Banyuwangi, GESAHKITA – Sebanyak 32 tim drumband dari jenjang TK hingga SMA sederajat mengikuti Kejuaraan Drumband Tingkat Kabupaten Banyuwangi Tahun 2026, Jumat (9/1/2026).

Para peserta menampilkan perpaduan koreografi, kostum unik, dan harmoni musik dalam kirab sejauh 2,5 kilometer yang bermula dari Kantor Bupati Banyuwangi menuju Taman Blambangan.

- Advertisement -

Sekretaris Daerah Kabupaten Banyuwangi, Guntur Priambodo, melepas langsung para peserta kirab. Ia menegaskan bahwa ajang ini bukan sekadar kompetisi, melainkan sarana pembentukan karakter generasi muda.

Selain itu, Guntur juga menjelaskan bahwa drumband mengandung filosofi kehidupan yang mendalam bagi para siswa:

  • Irama dan Tempo: Mengajarkan keteraturan dan kesabaran.

  • Harmoni: Menekankan pentingnya kebersamaan.

  • Disiplin: Membentuk mental juara melalui latihan konsisten.

“Prestasi lahir dari kekompakan dan harmonisasi, bukan kehebatan individu. Jika satu orang terlambat, seluruh formasi terganggu.

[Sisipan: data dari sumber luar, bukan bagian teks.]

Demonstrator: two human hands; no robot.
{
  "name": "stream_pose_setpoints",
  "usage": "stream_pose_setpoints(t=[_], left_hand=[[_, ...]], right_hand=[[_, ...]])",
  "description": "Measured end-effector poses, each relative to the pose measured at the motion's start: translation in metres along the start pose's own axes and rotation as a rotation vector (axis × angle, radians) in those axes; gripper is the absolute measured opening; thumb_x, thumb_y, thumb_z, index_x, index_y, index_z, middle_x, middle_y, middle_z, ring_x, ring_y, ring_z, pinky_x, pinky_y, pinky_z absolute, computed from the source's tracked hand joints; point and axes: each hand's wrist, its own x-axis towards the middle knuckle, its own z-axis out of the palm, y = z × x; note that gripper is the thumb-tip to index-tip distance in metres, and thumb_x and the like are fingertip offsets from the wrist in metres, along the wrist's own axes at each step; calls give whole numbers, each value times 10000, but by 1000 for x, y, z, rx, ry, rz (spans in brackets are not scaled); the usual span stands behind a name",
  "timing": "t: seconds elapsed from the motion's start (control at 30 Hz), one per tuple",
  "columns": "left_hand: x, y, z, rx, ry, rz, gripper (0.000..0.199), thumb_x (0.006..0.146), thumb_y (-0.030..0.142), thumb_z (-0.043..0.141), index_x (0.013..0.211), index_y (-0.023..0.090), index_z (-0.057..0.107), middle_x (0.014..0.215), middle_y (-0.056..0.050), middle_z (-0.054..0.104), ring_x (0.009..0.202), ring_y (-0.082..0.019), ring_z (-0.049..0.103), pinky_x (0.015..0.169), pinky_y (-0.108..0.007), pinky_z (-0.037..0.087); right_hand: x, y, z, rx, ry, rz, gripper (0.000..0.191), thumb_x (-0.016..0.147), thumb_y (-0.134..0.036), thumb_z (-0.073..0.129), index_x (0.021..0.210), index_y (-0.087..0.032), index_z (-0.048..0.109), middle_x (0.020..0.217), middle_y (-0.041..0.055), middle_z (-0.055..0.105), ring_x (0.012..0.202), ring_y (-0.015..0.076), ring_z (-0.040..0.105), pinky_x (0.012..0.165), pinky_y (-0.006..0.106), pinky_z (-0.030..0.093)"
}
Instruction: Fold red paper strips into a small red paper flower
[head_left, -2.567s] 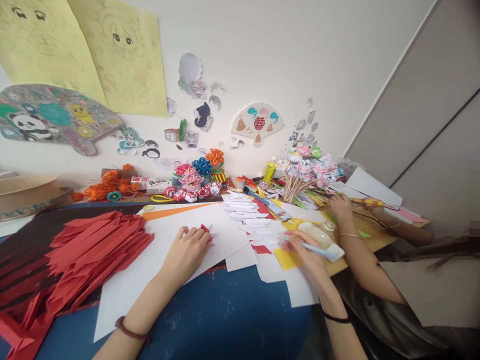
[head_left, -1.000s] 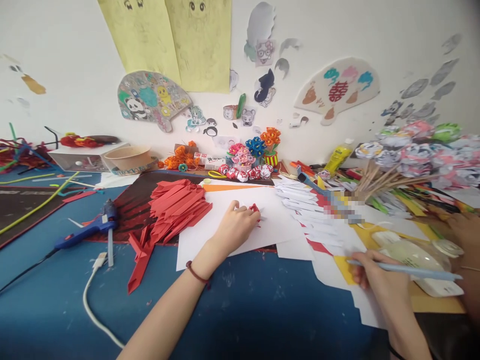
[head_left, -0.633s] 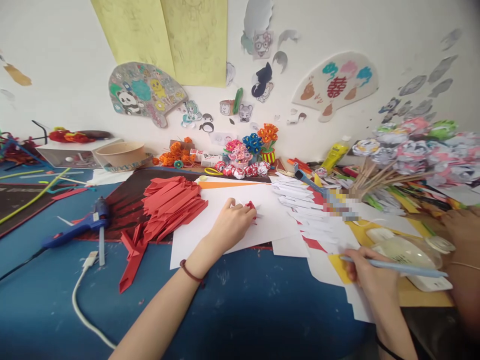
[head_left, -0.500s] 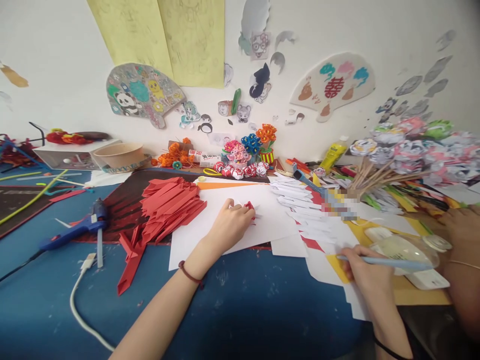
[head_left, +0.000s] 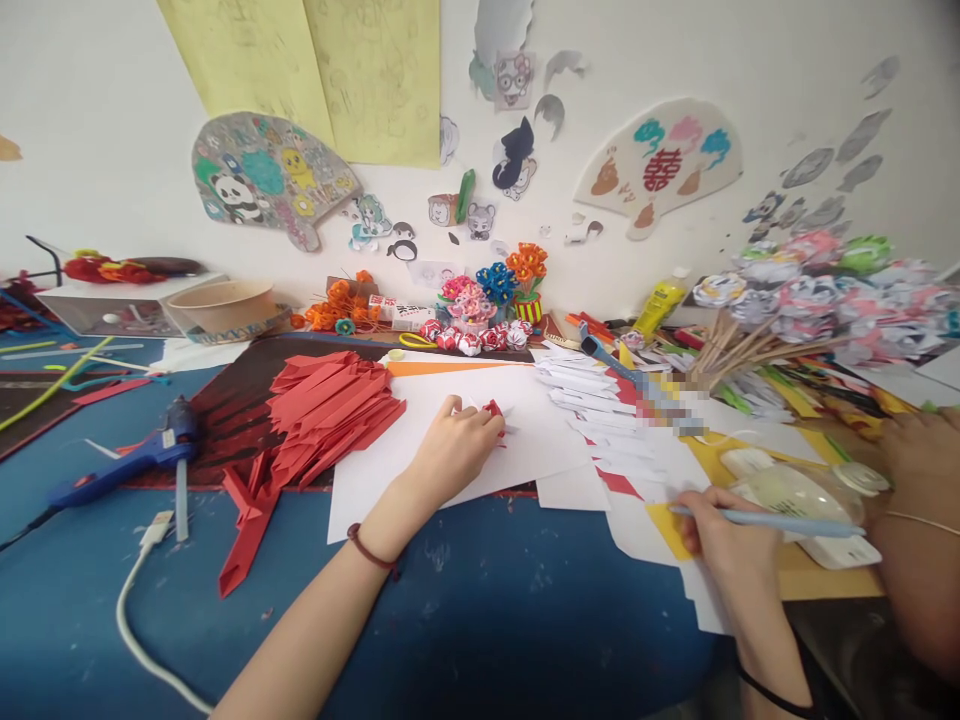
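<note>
The left hand (head_left: 450, 455) rests on a large white sheet (head_left: 525, 450) near the middle of the blue table (head_left: 480, 620). Its fingers (head_left: 480, 425) are curled shut around a small red paper piece (head_left: 493, 408), which sticks out at the fingertips on the hand's far right side and touches the sheet. The right hand (head_left: 724, 545) lies near the right edge over scattered white and yellow papers (head_left: 660, 530). Its fingers (head_left: 694, 520) are closed on a light blue pen (head_left: 772, 520), which runs rightward from the grip, almost level, over a pale oval object that I cannot identify.

Left of the white sheet lies a heap of folded red paper strips (head_left: 322, 410), and further left a blue glue gun (head_left: 127, 460) with its white cable. At the far right, another person's hand (head_left: 911, 450) rests just beside a bunch of paper flowers on sticks (head_left: 810, 300).
</note>
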Motion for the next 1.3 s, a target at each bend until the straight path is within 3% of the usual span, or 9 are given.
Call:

Inilah simbol nyata dari kerja tim,” ujar Guntur.

Adapun rute kirab untuk menyaksikan berbagai penampilan atraktif, di antaranya:

  • SDN 2 Kedunggebang (Gema Bung Landa): Menarik perhatian dengan kostum bertema petani lengkap dengan topi caping dan dominasi warna kuning.

  • Jenjang SMA: Menampilkan kostum bertema hewan dan membawakan lagu yang variatif, mulai dari lagu perjuangan, daerah, hingga musik populer.

  • Penampilan TK: Menunjukkan keberanian dan kedisiplinan dasar di hadapan publik sejak dini.

Pemerintah Kabupaten berharap kejuaraan ini terus memantik motivasi anak muda Banyuwangi untuk mengejar prestasi yang lebih tinggi dengan menjunjung tinggi sportivitas.